Task to carry out |
In the reply, include exactly the lines of the entries below from the first to the line with "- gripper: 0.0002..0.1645", that line included.

Provided data |
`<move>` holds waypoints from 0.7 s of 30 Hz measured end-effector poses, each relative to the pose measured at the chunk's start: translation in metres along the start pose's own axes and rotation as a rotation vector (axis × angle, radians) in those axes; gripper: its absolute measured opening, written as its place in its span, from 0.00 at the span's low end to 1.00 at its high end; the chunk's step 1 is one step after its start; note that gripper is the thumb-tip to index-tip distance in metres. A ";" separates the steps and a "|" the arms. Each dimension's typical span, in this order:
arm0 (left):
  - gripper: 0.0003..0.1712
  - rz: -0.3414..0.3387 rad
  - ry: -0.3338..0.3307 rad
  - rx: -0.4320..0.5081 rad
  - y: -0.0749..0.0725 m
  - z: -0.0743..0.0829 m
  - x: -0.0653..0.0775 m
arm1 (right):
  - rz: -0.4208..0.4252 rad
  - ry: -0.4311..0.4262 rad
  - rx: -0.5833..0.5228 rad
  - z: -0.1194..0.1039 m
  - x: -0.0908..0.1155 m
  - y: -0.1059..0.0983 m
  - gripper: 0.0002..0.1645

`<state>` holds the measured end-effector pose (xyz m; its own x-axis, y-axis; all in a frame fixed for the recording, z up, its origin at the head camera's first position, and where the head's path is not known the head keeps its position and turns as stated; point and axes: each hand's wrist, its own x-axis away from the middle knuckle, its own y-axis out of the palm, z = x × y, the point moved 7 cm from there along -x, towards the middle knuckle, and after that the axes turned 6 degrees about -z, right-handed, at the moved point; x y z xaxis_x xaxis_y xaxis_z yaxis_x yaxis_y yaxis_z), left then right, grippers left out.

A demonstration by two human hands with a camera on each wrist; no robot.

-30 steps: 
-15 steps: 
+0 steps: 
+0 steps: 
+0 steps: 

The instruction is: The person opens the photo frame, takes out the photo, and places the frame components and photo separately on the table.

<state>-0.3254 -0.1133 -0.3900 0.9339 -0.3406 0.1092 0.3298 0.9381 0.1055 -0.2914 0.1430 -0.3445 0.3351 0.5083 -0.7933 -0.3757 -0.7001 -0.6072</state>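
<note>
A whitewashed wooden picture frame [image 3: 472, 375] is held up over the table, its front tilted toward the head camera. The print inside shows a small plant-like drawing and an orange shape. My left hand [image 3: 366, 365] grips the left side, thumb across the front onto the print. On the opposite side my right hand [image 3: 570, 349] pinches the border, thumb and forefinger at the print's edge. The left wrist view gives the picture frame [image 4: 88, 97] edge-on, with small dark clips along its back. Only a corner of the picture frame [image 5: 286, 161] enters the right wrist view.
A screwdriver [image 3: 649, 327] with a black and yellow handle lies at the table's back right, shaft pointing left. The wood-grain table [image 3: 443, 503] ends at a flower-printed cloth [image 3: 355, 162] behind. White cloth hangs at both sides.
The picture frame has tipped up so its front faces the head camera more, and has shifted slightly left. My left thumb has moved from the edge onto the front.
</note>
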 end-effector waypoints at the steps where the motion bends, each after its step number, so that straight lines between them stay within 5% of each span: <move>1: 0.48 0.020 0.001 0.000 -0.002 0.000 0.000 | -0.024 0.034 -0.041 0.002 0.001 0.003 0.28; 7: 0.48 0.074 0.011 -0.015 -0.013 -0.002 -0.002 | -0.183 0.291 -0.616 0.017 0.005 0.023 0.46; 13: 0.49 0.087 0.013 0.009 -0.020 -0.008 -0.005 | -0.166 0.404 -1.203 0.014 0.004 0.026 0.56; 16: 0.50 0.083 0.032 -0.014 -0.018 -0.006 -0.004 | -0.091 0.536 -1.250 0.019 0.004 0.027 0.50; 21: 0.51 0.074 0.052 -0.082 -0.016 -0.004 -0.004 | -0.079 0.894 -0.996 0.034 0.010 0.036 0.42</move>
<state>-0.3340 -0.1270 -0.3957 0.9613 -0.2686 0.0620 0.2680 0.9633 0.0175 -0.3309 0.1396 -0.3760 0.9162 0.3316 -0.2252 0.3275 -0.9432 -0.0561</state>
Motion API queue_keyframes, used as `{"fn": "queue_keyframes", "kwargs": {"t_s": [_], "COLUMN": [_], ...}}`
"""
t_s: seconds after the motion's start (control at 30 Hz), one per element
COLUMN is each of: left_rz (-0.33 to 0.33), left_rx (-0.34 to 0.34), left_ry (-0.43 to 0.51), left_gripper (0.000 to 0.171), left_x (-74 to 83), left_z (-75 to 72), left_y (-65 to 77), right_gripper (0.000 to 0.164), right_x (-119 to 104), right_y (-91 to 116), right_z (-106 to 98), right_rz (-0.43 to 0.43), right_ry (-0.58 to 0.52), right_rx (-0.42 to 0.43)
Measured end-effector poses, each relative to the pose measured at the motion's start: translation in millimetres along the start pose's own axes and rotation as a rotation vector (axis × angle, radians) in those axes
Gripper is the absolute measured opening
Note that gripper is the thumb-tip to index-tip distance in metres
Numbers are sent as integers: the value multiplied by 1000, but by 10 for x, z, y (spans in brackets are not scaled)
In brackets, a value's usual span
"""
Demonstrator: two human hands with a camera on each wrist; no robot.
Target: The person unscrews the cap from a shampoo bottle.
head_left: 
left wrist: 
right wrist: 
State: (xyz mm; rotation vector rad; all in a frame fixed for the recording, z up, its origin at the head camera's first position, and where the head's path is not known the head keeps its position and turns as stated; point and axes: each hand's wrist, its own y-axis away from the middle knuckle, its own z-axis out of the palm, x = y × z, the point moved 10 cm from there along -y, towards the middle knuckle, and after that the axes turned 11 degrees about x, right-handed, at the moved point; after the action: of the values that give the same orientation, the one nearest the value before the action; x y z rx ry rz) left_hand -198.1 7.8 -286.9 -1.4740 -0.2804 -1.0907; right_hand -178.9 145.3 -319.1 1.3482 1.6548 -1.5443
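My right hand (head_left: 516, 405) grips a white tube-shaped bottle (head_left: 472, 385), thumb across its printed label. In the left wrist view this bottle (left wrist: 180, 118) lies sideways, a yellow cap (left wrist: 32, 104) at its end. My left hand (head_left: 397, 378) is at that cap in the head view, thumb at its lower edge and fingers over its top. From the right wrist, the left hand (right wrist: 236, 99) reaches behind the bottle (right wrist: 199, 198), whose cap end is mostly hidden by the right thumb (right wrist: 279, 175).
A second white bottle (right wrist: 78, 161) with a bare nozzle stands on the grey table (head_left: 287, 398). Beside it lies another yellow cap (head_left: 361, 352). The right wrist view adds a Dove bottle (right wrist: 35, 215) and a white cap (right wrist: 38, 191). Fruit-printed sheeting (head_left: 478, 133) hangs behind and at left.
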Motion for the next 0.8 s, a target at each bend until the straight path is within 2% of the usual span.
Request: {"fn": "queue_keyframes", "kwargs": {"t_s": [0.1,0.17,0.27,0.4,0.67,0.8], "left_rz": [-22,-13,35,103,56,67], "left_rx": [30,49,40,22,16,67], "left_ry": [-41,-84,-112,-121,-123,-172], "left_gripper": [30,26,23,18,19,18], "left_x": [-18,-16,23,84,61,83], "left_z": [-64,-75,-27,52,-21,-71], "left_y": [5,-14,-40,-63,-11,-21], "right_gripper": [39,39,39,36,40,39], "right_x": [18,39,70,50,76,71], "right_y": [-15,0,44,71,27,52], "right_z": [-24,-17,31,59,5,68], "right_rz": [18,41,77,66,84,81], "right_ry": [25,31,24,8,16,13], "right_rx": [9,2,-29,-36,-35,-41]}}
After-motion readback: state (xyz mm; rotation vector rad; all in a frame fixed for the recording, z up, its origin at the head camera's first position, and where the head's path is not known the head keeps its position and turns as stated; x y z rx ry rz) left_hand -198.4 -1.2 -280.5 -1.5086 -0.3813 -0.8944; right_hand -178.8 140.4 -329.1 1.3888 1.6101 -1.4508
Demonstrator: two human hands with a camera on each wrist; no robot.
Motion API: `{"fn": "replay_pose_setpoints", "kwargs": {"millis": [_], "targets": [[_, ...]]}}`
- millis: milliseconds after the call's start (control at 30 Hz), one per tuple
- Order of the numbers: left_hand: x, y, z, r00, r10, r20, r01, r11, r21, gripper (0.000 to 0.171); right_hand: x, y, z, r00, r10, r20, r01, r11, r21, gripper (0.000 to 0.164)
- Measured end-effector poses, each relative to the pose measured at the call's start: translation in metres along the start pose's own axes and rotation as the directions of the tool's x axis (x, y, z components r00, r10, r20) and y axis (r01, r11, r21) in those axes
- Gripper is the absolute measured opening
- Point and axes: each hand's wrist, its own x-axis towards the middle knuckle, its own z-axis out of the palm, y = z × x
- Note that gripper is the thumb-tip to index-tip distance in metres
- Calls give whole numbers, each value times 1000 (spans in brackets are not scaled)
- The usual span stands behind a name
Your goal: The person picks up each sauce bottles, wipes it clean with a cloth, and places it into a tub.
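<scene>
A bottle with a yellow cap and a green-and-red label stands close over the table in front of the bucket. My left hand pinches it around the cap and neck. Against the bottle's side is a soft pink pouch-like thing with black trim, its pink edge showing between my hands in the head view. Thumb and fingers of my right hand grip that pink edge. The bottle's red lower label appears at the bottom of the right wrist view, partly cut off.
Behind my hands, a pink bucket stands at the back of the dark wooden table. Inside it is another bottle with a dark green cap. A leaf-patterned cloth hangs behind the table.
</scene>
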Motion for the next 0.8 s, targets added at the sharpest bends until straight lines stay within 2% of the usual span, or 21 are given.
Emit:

Exercise result |
`<move>` holds waypoints from 0.7 s of 30 Hz measured end-effector poses, each relative to the pose measured at the chunk's start: translation in metres along the start pose's own axes and rotation as a rotation vector (axis × angle, radians) in those axes; gripper: its absolute measured opening, written as its place in its span, from 0.00 at the span's low end to 1.00 at its high end; the chunk's step 1 is one step after its start; note that gripper is the thumb-tip to index-tip distance in metres. A ";" separates the steps and a "|" the arms. Each dimension's typical span, in this order:
arm0 (left):
  - gripper: 0.0003..0.1712
  - rz: -0.3414..0.3387 rad
  - ry: -0.3338..0.3307 rad
  - rx: -0.4320..0.5081 rad
  - y: -0.0749..0.0725 m
  - z: -0.0743..0.0829 m
  - x: -0.0653..0.0775 m
arm1 (right):
  - rz: -0.4208..0.4252 rad
  - ry: -0.4311..0.4262 rad
  - rx: -0.5833..0.5228 rad
  - z: -0.1194..0.1039 m
  - x: -0.0908..0.1155 m
  - y: -0.1059..0.0983 m
  - gripper: 0.0002..0.1645

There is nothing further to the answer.